#### LISTED ENTRIES ####

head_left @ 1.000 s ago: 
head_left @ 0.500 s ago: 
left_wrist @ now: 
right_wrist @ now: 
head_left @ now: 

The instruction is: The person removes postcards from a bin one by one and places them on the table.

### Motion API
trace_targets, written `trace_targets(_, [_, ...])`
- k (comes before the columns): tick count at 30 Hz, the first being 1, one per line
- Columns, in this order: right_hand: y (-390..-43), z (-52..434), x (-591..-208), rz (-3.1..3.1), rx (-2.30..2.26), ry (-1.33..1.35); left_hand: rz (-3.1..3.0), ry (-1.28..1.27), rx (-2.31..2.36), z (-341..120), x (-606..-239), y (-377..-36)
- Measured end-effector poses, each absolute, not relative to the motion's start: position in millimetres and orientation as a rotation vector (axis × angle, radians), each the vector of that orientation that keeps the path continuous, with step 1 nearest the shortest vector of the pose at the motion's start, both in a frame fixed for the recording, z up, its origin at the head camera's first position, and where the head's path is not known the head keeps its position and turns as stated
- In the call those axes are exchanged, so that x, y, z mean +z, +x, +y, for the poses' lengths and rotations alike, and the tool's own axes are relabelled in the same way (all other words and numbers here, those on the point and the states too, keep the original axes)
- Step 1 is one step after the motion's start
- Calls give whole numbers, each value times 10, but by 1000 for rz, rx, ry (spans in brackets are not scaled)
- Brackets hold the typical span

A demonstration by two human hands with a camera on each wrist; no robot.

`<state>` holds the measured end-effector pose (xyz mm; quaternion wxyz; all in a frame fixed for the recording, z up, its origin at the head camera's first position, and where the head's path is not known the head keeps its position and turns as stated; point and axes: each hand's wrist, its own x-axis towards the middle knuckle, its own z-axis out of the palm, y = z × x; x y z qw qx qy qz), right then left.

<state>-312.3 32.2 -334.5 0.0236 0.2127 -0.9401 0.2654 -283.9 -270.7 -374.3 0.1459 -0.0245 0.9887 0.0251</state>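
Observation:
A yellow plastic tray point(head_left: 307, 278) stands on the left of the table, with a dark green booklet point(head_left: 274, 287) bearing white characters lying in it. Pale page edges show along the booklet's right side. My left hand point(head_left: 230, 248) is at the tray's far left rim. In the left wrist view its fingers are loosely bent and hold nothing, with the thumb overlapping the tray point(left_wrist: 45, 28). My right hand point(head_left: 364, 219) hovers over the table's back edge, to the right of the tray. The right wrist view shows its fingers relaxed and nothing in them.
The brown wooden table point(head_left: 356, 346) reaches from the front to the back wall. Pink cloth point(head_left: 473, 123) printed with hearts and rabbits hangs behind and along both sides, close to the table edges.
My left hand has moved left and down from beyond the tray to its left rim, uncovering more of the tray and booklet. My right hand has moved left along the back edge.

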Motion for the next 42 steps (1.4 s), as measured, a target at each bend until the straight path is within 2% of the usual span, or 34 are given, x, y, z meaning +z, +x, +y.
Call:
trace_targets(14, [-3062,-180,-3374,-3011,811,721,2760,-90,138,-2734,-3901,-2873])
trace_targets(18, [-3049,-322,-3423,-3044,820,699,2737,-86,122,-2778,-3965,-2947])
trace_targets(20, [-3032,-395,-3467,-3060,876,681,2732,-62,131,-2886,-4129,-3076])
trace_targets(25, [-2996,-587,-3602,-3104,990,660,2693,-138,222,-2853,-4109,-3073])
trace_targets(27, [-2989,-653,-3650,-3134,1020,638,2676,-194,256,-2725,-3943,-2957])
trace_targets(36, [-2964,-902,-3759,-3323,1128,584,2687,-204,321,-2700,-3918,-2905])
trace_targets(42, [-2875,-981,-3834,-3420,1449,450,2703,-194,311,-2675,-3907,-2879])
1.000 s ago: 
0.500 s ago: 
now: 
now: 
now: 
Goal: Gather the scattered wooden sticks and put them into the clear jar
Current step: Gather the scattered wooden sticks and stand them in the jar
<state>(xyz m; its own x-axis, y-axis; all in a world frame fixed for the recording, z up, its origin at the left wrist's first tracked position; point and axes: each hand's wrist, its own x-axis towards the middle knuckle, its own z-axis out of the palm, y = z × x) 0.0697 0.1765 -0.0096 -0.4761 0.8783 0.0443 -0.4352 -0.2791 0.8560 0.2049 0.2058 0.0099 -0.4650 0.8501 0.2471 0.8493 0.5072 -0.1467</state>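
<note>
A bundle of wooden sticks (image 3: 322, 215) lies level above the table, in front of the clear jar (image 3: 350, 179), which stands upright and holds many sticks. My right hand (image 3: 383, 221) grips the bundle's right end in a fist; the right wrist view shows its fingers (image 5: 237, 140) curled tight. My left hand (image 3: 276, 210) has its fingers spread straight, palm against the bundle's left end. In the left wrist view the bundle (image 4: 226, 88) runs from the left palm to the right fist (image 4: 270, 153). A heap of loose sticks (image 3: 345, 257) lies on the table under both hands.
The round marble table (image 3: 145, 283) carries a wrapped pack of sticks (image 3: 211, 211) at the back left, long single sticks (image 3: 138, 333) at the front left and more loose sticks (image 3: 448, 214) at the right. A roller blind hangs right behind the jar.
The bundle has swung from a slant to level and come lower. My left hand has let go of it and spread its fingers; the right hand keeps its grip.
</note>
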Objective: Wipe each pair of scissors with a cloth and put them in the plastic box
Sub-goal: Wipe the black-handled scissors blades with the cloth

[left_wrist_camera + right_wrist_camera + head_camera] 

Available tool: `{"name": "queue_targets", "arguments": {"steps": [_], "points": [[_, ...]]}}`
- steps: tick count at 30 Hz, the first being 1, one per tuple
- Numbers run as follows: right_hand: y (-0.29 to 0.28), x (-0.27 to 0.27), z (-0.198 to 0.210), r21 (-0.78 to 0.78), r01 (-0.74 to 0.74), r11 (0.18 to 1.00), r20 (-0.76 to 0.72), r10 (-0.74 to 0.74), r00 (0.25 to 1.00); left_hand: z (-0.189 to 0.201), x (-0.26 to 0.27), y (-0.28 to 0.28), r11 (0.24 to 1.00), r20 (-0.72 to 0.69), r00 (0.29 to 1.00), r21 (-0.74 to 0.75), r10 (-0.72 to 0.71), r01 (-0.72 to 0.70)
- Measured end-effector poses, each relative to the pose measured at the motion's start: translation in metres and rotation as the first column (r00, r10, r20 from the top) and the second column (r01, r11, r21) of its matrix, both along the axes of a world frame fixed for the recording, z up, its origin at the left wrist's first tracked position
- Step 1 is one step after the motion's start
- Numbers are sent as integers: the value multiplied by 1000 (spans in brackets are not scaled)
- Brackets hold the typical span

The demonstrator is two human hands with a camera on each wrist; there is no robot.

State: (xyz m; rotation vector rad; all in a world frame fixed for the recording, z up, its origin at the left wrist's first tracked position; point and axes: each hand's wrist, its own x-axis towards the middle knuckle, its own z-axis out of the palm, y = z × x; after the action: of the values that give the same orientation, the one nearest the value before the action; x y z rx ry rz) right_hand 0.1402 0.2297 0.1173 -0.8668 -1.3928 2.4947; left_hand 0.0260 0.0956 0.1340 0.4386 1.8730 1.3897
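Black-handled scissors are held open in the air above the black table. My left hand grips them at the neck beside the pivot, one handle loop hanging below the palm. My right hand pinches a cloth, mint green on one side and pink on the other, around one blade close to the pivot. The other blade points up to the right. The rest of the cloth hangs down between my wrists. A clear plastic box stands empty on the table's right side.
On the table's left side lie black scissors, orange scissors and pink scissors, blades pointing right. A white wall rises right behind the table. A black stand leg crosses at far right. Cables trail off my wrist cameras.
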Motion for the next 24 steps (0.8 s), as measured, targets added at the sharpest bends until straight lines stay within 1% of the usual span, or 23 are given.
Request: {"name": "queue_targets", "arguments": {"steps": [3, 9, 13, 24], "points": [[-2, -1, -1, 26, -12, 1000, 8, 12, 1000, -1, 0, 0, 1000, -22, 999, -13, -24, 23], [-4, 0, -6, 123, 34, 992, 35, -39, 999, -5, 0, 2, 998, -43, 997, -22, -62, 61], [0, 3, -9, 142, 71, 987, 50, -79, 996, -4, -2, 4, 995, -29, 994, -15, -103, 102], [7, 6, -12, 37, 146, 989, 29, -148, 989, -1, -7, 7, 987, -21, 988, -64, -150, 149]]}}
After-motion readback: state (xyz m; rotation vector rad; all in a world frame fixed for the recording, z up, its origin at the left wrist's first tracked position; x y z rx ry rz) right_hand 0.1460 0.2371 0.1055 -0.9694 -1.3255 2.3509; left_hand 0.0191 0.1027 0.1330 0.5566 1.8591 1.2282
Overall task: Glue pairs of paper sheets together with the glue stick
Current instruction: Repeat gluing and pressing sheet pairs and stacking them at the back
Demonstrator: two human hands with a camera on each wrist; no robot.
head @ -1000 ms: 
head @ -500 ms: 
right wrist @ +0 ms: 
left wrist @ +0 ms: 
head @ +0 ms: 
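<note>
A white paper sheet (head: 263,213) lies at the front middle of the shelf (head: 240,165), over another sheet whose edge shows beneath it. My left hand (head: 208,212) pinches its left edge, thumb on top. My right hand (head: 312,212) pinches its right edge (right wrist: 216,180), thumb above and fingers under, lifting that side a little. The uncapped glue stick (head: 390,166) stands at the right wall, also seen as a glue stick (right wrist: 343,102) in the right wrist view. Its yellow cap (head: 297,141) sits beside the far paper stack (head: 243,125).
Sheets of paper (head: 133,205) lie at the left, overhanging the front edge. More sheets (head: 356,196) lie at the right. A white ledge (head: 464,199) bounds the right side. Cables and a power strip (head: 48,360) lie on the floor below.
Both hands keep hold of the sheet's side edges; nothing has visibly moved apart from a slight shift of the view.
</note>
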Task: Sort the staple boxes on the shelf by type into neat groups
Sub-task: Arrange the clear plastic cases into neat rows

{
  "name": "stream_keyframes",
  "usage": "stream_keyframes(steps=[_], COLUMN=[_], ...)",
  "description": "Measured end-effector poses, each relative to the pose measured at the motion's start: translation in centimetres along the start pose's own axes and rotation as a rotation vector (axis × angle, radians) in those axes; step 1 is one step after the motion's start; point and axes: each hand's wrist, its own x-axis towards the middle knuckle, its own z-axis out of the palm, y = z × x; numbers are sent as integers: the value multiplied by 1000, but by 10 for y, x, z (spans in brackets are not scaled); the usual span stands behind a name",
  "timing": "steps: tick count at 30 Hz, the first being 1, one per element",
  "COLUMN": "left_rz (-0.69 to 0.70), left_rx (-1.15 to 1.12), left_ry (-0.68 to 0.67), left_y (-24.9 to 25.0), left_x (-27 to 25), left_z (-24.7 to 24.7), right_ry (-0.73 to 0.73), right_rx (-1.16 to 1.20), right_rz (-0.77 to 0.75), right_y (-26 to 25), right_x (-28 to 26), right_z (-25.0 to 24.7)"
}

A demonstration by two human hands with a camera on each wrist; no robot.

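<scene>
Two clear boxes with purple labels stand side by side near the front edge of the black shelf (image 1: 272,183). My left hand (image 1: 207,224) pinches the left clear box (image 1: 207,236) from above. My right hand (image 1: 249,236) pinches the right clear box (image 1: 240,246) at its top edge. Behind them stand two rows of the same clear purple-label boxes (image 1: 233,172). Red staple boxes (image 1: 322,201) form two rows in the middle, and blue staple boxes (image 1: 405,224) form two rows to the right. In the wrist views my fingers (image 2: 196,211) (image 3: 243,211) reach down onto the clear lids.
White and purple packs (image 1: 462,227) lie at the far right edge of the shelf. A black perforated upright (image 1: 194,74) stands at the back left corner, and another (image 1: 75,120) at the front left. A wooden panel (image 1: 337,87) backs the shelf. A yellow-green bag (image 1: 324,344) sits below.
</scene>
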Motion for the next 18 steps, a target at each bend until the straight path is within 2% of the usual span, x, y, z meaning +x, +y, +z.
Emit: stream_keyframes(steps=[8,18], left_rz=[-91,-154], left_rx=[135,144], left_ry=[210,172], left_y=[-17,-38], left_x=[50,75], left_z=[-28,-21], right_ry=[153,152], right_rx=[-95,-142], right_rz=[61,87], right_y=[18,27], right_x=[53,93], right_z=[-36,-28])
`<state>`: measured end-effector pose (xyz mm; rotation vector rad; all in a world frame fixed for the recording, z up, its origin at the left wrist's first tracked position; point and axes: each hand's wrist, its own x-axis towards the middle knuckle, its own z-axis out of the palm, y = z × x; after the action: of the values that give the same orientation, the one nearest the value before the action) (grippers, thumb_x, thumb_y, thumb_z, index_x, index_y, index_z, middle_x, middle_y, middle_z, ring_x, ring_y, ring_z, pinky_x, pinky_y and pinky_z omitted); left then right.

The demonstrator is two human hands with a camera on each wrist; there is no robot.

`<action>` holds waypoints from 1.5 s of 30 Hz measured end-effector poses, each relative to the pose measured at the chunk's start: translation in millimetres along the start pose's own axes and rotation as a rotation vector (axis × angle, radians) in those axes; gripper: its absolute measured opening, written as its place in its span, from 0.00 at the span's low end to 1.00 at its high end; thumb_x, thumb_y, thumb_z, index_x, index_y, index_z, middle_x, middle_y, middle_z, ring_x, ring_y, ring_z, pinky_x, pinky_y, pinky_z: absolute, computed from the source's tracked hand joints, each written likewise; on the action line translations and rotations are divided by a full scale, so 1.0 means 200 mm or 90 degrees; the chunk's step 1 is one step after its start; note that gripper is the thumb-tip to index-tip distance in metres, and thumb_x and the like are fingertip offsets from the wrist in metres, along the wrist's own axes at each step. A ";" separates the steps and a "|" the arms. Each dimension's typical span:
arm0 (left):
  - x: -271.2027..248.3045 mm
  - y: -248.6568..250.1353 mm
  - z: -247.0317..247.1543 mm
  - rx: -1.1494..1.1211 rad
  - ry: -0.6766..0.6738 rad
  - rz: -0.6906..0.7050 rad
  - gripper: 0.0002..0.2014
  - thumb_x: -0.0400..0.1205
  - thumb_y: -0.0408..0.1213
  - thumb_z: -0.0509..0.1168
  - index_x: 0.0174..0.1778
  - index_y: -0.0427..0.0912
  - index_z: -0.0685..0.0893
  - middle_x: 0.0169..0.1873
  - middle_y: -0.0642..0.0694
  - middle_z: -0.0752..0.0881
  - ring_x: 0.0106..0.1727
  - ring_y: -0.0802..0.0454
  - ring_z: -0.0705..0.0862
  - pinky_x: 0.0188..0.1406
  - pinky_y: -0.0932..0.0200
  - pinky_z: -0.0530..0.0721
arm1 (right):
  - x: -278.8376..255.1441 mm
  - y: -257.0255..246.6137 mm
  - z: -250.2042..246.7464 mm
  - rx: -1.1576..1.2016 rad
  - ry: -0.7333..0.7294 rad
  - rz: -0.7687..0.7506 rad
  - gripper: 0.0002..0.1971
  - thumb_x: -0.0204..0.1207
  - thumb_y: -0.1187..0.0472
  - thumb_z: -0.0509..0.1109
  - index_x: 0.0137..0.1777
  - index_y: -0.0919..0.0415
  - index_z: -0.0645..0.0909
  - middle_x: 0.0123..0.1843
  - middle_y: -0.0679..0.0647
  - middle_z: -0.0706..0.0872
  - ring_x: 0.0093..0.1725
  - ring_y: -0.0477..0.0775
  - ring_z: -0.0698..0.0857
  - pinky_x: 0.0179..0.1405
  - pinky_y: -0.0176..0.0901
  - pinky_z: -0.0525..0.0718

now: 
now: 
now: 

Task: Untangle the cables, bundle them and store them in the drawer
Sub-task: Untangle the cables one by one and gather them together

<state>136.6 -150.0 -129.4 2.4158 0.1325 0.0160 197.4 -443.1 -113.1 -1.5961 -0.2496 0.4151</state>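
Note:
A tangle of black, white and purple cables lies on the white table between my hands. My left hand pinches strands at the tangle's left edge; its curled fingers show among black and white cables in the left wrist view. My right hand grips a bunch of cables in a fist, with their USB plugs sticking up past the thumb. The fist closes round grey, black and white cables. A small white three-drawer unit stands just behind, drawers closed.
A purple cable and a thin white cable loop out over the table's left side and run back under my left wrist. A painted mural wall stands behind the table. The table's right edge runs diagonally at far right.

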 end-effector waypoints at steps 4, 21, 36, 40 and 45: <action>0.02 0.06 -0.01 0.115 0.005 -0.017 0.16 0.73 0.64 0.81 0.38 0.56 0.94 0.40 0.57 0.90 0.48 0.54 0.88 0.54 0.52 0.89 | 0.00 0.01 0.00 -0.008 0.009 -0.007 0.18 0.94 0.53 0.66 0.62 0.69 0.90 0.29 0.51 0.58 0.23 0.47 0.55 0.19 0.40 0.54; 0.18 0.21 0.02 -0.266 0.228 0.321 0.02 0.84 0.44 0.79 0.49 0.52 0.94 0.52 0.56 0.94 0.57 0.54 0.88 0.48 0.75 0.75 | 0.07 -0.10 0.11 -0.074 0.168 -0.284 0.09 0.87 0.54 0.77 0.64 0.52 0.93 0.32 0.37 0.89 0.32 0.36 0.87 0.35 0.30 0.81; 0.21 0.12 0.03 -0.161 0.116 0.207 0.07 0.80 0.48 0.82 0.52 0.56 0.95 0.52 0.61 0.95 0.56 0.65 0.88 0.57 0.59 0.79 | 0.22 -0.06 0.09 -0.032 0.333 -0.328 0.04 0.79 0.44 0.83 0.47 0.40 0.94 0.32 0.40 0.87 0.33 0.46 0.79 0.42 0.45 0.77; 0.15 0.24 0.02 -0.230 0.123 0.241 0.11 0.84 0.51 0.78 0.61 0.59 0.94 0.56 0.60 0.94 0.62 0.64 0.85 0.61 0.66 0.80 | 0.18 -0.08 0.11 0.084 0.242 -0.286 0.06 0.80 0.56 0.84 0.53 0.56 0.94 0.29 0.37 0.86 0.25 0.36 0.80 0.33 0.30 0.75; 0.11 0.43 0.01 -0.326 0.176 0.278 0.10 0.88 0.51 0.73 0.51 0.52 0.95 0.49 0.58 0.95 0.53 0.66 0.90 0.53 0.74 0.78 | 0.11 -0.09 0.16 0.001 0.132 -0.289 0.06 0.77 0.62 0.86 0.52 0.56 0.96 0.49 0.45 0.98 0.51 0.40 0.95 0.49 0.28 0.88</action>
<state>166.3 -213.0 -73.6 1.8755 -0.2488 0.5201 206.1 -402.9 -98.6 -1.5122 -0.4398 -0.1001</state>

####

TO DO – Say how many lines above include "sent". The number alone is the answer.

EXERCISE RESULT – 2